В книге есть ряд досадных пробелов, вряд ли объяснимых ее краткостью. Например, стоило бы сказать хотя бы несколько слов о современной экспериментальной “книге художника” как предмете собирательства. Явным упущением выглядит отсутствие сведений о многолетней работе московского Выставочного совета, на протяжении 1970—1980-х гг. под казенной “крышей” ВОКа систематически проводившего библиофильские книжно-графические выставки. Некоторые из сопровождавших эти выставки каталогов (изданий И. Кнебеля, “Academia”, Комитета популяризации художественных изданий) не потеряли своей ценности до сих пор. Кстати, упоминаемое в “Кратком очерке” факсимильное воспроизведение “Диоскуров и книги” Э. Голлербаха было приложением к оставшемуся за кадром каталогу выставки КПХИ. Стоило бы упомянуть о серии библиофильских и смежных с ними книговедческих изданий, выпускавшихся в те же годы московским издательством “Книга”: это предприятие не имеет себе равных во всей истории библиофильства в России. Среди четырехсот упоминаемых в “Очерке” фамилий можно было бы найти место для, вероятно, последнего серьезного собирателя рукописной и старопечатной книги М.И. Чуванова или собравшего уникальную библиотеку по книговедению С.Е. Поливановского.

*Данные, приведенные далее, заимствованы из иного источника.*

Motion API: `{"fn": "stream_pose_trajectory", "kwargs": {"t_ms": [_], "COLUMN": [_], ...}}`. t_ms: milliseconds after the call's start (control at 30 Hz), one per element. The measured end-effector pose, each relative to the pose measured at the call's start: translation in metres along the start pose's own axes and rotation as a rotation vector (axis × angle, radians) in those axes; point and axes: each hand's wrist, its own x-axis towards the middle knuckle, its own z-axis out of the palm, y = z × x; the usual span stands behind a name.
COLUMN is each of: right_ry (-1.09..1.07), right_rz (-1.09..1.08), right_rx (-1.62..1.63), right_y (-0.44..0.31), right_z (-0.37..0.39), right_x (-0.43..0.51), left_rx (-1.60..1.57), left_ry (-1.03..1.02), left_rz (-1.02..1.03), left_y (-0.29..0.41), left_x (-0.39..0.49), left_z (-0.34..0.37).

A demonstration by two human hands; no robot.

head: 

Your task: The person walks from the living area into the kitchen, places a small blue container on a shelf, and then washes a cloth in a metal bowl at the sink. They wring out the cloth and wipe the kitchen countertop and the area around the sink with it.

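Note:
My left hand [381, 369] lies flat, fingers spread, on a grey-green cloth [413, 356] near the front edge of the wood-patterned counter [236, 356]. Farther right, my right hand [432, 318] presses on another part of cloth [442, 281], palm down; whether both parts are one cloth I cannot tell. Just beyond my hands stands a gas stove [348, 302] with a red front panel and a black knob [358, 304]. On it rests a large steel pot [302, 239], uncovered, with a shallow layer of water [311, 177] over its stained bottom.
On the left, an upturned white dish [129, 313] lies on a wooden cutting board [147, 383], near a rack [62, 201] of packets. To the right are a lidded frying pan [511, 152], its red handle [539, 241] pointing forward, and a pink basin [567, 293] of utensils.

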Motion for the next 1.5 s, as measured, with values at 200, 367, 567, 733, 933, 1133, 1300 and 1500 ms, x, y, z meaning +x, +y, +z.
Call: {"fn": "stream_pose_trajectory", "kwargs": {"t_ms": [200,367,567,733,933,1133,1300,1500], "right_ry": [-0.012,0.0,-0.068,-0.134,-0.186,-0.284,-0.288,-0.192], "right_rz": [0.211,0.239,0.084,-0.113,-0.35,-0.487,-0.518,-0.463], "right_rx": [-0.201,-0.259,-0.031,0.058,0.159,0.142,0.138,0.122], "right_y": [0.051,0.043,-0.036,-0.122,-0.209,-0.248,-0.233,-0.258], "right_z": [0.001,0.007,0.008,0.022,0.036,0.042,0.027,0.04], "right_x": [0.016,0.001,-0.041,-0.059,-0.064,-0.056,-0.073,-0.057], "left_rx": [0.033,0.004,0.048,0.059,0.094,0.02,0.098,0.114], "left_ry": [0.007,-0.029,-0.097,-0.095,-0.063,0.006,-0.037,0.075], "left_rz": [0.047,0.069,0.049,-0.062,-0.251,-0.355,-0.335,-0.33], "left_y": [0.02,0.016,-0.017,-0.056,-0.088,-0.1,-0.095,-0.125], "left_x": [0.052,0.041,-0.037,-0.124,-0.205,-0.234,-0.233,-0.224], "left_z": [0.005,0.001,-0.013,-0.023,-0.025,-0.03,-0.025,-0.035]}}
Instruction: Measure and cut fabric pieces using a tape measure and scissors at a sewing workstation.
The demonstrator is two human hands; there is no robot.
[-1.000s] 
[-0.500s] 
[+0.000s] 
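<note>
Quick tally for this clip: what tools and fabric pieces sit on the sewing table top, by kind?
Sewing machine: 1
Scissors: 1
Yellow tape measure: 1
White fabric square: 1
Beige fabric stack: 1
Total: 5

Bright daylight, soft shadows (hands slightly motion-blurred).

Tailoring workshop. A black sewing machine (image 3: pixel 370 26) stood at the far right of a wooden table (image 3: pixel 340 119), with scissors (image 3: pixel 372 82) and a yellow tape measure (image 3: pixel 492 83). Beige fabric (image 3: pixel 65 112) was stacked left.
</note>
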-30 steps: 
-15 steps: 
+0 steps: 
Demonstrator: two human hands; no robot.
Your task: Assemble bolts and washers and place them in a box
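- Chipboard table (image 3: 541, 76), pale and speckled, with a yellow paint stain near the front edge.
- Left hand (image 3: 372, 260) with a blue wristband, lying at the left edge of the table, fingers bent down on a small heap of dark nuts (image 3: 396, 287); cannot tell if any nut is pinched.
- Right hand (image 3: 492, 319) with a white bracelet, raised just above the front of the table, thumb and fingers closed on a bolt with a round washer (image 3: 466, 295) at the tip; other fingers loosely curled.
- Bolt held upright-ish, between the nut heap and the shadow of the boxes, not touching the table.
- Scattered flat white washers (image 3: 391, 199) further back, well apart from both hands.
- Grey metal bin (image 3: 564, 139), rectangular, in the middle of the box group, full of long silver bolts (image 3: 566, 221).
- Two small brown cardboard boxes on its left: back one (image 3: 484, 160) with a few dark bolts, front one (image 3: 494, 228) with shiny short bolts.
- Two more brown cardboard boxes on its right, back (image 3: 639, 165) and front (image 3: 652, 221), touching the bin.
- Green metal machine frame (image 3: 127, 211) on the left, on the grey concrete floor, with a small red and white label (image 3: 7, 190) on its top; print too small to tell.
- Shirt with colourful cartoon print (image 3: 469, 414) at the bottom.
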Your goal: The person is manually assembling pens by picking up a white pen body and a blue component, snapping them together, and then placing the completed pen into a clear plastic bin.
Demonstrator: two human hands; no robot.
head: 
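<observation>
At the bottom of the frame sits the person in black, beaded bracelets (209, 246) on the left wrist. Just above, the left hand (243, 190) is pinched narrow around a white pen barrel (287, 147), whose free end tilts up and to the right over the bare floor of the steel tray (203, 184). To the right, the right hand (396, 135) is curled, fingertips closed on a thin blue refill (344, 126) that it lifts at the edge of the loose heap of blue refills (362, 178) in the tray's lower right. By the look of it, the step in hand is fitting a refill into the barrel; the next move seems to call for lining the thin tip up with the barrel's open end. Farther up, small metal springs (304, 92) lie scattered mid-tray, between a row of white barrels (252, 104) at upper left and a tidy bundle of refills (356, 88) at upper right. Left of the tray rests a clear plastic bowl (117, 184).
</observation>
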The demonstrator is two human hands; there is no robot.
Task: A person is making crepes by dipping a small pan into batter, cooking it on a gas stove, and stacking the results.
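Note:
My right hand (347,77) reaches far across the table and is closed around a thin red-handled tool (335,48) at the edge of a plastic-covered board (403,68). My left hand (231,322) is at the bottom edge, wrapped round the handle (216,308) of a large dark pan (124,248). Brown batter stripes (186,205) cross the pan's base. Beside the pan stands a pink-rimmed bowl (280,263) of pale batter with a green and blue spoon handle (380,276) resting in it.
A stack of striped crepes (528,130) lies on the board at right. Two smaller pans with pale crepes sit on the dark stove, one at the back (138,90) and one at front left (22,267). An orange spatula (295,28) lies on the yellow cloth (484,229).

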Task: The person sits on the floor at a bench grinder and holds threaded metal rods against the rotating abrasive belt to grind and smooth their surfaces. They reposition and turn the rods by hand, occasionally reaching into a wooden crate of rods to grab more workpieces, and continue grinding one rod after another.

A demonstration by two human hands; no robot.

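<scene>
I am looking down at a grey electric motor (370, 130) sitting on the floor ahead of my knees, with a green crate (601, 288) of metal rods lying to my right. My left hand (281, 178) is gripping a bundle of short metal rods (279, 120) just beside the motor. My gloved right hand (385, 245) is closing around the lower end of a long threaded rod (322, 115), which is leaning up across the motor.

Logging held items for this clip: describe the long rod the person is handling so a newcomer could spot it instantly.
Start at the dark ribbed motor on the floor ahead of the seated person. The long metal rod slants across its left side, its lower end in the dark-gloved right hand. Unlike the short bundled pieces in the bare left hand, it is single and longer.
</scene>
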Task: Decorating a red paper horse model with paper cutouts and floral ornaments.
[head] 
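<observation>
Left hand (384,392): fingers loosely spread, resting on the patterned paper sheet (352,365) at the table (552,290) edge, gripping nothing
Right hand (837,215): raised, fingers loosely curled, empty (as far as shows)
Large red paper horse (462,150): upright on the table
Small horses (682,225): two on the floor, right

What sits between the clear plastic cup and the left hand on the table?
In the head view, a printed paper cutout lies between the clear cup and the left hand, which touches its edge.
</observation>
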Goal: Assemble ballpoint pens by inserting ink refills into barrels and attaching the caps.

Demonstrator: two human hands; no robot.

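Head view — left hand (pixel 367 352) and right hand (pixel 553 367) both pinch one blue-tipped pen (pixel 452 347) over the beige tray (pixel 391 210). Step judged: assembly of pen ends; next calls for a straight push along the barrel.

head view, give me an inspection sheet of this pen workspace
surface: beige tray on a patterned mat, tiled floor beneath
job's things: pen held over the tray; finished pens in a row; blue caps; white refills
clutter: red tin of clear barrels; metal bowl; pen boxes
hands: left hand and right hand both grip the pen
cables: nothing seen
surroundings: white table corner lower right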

Вот, пожалуй, основное, что мне хотелось сказать. Сказанное — не совсем рецензия: скорее, это размышления по поводу и в связи с книгой В.А. Кислюка, которую в целом я считаю в высшей степени своевременной и полезной. Появление “Краткого очерка” не решает, но актуализирует задачу создания развернутой истории русского библиофильства, ориентированной на сегодняшнюю ситуацию и нацеленной на постановку и решение сегодняшних проблем. Дело это крайне сложное, вряд ли решаемое силами одного автора-энтузиаста. Может быть, обсуждение вышедшей книги могло бы стать толчком к началу такой коллективной работы.
___________________________________
1) Речь, разумеется, не идет об А.Т. Фоменко и К╟. 406)
2) Уже после выхода в свет обсуждаемой книги П.А. Дружинин опубликовал, кажется, первую в нашей небогатой литературе статью на эту интересную тему (Дружинин П.А. Кто что собирает. Отличия библиофильства у нас и на Западе // Про книги. 2007. № 2).
3) Кроче Б. Теория и история историографии. М., 1998. С. 77—78.
4) На полторы сотни страниц не слишком убористого текста приходится примерно четыре сотни впервые упоминаемых фамилий!
5) Сложнее и интереснее дело обстоит с чтением, которому книговеды ставят в соответствие “читателеведение” (точнее было бы “чтениеведение”): хотя это тоже не профессия, но в отличие от библиофильства массовое занятие; учить читать приходится в школе, а для этого необходимо что-то вроде научных знаний, дефицит которых очевиден.